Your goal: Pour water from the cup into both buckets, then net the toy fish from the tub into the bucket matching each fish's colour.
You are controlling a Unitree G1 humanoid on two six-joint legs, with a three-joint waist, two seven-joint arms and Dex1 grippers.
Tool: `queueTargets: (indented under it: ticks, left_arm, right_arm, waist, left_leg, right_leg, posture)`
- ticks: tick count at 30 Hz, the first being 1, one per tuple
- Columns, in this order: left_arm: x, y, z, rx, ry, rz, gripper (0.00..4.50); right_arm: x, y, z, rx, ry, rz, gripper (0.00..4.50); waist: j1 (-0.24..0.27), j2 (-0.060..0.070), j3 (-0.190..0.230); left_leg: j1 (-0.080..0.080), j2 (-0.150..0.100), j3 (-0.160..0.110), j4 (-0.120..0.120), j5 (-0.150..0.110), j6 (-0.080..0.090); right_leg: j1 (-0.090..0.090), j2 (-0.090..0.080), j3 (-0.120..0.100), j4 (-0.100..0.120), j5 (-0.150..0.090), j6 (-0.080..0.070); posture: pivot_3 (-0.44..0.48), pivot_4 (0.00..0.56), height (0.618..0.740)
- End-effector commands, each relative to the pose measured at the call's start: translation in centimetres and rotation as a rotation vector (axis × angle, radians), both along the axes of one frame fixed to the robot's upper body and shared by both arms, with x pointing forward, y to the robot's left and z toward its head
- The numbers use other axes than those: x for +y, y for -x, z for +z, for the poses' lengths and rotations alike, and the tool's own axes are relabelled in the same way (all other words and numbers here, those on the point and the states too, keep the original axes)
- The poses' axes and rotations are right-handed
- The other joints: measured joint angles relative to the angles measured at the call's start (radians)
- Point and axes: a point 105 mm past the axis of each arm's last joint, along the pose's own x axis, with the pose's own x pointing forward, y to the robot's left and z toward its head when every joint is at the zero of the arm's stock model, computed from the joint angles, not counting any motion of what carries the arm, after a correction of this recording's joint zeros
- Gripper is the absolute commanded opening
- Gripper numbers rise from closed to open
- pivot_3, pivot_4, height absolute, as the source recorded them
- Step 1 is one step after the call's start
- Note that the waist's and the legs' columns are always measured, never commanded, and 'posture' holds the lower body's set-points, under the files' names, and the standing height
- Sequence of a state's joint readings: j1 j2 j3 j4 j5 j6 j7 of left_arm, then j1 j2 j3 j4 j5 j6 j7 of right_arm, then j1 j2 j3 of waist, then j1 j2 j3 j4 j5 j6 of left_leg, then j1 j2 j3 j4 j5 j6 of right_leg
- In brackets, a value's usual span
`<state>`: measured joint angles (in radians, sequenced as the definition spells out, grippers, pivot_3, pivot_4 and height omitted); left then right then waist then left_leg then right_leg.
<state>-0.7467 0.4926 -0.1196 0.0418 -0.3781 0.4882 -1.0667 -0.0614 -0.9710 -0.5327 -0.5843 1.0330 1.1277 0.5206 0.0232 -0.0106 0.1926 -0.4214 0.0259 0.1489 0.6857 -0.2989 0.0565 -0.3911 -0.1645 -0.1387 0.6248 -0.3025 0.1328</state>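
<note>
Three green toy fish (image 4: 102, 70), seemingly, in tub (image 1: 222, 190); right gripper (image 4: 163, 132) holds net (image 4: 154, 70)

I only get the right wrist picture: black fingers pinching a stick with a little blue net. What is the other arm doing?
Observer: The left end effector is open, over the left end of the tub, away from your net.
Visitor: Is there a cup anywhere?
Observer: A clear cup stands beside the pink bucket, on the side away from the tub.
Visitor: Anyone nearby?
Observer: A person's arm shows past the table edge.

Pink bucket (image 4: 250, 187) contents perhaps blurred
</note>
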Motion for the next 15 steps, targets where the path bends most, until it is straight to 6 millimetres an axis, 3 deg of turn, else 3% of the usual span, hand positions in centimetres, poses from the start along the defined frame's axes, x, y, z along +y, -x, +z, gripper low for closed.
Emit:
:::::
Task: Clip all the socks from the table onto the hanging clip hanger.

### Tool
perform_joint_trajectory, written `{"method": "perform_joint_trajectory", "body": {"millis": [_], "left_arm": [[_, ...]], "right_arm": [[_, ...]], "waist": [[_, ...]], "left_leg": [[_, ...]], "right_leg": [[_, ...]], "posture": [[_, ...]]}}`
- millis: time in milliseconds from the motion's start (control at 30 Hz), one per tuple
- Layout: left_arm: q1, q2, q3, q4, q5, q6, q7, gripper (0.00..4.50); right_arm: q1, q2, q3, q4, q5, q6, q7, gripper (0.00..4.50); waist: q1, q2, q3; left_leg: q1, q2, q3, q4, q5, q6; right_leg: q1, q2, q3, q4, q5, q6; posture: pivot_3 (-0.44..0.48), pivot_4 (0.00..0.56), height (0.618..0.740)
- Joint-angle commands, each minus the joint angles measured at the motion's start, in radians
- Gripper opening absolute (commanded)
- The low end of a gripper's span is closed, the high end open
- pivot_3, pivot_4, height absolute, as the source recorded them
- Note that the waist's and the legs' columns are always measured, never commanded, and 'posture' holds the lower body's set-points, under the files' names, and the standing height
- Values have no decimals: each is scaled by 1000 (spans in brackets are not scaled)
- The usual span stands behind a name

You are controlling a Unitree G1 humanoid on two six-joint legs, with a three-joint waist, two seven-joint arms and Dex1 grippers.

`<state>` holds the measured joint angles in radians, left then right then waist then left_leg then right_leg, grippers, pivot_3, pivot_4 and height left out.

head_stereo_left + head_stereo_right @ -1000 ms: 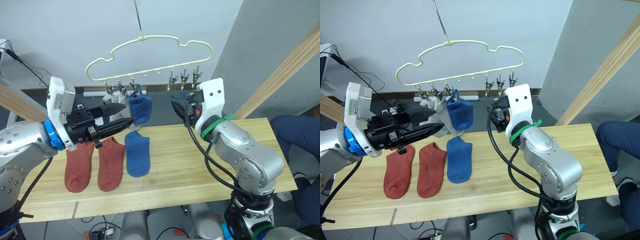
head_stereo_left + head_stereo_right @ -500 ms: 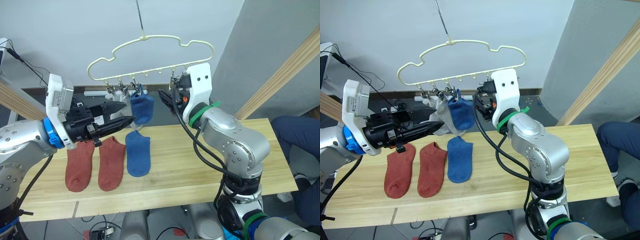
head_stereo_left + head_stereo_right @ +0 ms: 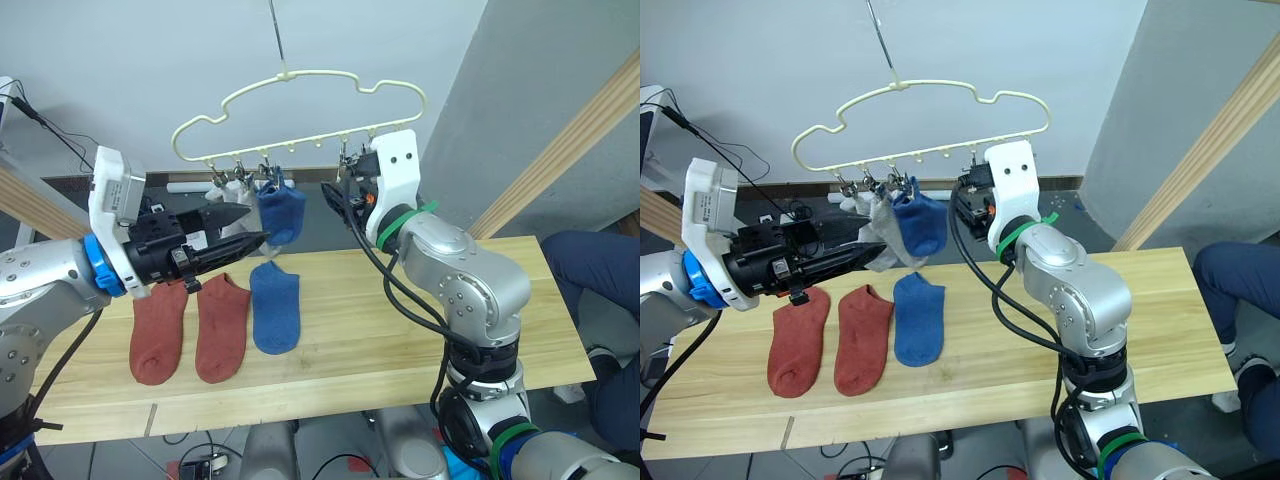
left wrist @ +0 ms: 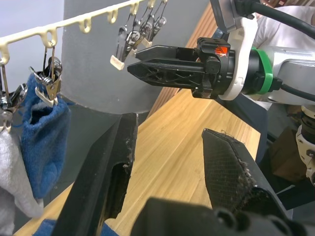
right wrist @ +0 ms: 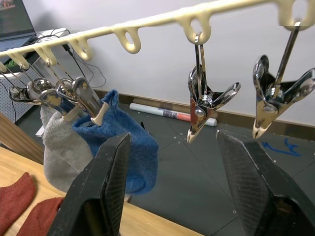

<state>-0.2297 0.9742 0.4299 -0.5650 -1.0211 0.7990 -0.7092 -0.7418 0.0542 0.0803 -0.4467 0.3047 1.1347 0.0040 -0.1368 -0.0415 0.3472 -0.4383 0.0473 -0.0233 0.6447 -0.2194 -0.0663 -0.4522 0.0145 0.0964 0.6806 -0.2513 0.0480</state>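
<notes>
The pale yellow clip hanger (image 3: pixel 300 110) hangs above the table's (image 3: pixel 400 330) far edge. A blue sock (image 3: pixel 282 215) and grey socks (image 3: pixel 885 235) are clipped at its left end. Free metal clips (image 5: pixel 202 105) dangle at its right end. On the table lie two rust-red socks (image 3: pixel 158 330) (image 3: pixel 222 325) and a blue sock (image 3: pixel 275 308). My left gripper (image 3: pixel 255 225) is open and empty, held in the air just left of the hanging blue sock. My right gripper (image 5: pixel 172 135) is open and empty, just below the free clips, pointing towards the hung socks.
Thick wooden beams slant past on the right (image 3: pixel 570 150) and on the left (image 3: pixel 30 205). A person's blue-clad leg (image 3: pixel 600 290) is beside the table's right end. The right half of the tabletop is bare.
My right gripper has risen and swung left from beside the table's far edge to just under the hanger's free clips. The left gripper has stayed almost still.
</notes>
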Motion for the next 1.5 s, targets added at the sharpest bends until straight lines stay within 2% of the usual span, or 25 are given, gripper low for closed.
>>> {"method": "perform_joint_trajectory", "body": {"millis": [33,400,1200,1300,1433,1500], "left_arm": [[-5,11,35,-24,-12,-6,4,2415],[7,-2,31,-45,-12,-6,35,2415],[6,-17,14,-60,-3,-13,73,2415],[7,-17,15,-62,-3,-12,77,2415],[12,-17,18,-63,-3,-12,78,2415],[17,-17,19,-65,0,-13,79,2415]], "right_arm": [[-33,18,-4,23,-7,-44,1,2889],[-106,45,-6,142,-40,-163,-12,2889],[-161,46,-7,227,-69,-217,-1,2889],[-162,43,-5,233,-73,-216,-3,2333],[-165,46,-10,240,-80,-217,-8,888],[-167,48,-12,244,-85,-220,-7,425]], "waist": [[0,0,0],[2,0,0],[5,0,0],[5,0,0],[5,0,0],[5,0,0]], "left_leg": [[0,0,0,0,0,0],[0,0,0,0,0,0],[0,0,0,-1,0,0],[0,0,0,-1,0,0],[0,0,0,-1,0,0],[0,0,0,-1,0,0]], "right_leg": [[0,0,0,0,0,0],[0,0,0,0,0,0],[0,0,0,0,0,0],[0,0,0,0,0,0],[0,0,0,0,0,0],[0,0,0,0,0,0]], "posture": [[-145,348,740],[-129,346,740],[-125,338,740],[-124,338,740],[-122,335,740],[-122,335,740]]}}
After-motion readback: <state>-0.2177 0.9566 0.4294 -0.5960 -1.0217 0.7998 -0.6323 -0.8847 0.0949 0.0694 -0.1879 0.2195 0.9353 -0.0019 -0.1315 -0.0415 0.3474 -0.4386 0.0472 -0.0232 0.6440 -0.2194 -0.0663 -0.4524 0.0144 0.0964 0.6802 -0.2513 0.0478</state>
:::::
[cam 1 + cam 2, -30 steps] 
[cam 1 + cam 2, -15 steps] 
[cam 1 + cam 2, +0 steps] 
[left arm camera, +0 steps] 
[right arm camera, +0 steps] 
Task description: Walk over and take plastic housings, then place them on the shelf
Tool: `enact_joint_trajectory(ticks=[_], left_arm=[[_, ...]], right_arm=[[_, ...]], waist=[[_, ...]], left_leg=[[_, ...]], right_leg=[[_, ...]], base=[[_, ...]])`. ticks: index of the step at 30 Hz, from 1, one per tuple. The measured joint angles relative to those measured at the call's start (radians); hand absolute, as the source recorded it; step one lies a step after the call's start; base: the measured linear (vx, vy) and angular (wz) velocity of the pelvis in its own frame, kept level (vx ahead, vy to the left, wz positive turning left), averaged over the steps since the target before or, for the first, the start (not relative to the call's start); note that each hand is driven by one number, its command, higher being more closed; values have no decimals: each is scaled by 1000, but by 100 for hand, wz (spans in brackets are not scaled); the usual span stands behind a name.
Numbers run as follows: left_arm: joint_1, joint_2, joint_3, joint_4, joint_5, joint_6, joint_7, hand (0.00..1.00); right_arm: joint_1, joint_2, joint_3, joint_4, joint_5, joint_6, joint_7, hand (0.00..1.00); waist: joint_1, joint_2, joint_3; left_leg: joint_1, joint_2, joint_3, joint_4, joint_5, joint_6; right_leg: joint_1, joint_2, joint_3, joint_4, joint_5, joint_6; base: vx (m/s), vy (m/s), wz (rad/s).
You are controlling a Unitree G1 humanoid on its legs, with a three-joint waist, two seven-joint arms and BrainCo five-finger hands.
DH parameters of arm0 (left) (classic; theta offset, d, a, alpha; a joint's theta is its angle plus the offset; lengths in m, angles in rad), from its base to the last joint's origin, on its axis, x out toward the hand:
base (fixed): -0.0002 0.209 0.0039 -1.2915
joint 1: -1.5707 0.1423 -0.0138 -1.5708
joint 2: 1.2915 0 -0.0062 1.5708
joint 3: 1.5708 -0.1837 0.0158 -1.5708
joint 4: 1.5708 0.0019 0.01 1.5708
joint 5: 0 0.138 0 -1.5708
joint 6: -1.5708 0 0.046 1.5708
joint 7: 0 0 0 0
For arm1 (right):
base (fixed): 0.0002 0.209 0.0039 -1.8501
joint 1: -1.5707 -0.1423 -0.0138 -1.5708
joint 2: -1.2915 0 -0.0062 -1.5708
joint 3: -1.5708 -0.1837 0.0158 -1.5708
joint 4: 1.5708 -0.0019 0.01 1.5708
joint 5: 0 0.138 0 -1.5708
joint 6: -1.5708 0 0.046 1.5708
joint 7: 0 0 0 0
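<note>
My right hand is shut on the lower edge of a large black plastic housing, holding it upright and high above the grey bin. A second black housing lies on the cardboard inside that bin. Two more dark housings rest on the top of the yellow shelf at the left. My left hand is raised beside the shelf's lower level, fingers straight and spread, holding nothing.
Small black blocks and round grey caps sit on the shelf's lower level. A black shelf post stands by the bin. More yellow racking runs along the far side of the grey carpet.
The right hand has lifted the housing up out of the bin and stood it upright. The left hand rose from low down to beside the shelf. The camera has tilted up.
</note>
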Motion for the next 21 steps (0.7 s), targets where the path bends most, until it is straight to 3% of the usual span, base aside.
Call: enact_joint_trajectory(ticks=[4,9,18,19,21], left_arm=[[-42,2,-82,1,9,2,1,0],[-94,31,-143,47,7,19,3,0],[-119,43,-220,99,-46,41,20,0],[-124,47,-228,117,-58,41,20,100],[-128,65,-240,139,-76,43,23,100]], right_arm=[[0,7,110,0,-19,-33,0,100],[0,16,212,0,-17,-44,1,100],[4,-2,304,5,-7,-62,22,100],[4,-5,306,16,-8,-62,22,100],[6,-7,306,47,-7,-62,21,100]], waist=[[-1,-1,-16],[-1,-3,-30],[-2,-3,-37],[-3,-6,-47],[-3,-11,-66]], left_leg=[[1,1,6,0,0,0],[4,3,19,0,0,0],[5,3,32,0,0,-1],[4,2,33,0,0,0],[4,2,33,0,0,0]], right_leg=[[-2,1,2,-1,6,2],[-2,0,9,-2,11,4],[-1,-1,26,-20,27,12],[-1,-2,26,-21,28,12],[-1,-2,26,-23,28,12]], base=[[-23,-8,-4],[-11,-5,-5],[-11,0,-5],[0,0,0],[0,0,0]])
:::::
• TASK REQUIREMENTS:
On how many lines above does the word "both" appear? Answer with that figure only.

• WRITTEN REPLY:
2